If a line in the records contains the string "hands", show that line.

[Saved entries]

▬▬▬▬▬▬

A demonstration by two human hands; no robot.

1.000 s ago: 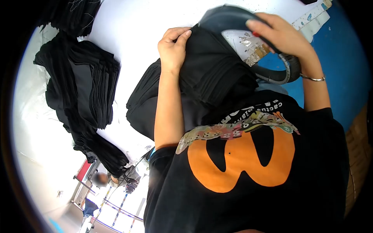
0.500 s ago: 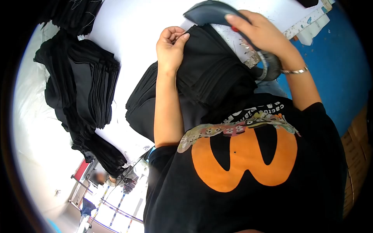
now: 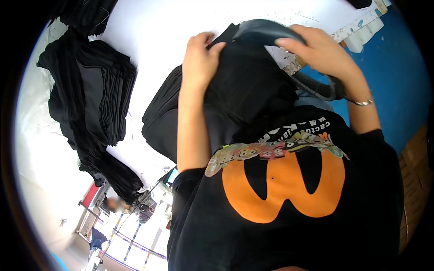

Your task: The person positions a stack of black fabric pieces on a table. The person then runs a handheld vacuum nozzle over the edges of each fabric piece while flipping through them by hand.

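Note:
My left hand (image 3: 202, 56) is closed at the upper left edge of a pile of black cloth pieces (image 3: 248, 81), thumb and fingers pinching the fabric. My right hand (image 3: 318, 49) grips a dark, curved handheld tool (image 3: 271, 32) with a ribbed hose (image 3: 316, 88) hanging from it. The tool's tip overlaps the pile's top edge, just right of my left hand; whether it touches the cloth I cannot tell. More black cloth layers (image 3: 158, 106) fan out to the left, beneath my left forearm.
Another stack of black cloth (image 3: 97, 95) lies to the left on the white table (image 3: 156, 27), with more black cloth (image 3: 88, 16) at the top left. Blue floor (image 3: 393, 90) shows at right. A blurred person (image 3: 113, 204) is in the background at lower left.
My right hand has moved slightly right and down, bringing the tool down over the cloth's top edge. The upper cloth corner now sticks up higher, and my left hand remains at the edge.

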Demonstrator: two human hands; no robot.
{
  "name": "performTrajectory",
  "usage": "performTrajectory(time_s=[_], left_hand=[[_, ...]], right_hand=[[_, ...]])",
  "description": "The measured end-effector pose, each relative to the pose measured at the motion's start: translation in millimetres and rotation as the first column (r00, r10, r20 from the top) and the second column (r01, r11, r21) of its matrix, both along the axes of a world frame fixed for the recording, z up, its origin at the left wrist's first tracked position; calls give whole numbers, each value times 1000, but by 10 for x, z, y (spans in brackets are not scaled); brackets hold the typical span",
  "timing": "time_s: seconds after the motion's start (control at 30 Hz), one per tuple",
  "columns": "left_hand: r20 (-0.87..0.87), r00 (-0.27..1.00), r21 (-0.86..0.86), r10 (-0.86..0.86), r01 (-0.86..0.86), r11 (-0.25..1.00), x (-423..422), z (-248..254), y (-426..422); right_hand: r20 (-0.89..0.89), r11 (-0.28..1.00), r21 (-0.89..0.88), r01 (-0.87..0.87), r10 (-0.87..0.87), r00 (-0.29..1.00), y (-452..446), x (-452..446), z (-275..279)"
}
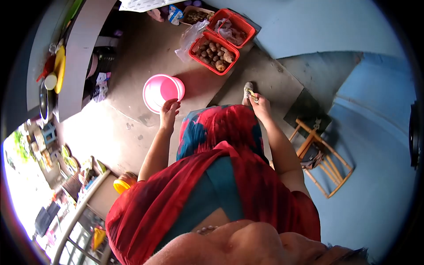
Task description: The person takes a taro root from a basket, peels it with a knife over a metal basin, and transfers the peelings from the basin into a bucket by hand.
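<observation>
My left hand is beside the rim of a pink plastic bucket. Its fingers are loosely curled and slightly apart, with nothing visible in them. I cannot tell whether it touches the rim. On the other side, my right hand is closed on a small yellowish tool, whose kind is too small to make out. Beyond it shows a shoe. Farther forward, a red plastic basket holds several brown, rough-skinned root vegetables.
A second red basket with a clear plastic bag adjoins the first. To the right, a bamboo chair stands by the blue wall. At left are shelves, and a counter-like frame stands at lower left.
</observation>
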State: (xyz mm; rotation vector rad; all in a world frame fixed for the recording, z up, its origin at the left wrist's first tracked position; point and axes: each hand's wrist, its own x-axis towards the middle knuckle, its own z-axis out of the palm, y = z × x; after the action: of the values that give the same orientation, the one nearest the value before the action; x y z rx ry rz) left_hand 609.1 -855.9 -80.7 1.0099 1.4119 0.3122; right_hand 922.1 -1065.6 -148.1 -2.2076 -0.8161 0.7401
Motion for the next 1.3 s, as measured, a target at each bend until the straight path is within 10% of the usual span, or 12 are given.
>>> performTrajectory(time_s=[0.2, 0.3, 0.57, 1.0, 1.17, 1.3], left_hand=[[-56, 964, -38, 258, -260, 965, 479, -117, -598], [-9, 955, -69, 295, -295, 953, 794, -170, -760], [18, 899, -45, 438, -437, 898, 962, -1054, -877], [-101, 781, -52, 616, -622, 781, 591, -2410, -1127], [-71, 782, -79, 619, -623, 778, 641, -2461, -1164], [-55, 808, -101, 587, -589, 801, 689, -2275, -1056]], right_hand=[[-355, 966, -156, -206, 139, 924, 543, 972, -529], [-436, 900, -418, -126, -77, 897, 860, 1247, -835], [-234, 888, -451, -85, -26, 972, 1330, 1404, -3688], [236, 610, -661, -436, 721, 651, 2370, 844, -4468], [298, 650, -559, -515, 737, 607, 2453, 1009, -4529], [14, 805, -441, -397, 449, 894, 2610, 1260, -4197]])
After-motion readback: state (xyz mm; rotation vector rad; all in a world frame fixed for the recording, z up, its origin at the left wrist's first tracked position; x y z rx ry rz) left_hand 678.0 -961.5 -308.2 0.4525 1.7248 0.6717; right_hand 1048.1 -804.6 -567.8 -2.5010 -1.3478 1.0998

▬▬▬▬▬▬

■ ANSWER TO THIS PROBLEM ■
A demonstration by two human hands; no robot.
Demonstrator: two human hands; no robot.

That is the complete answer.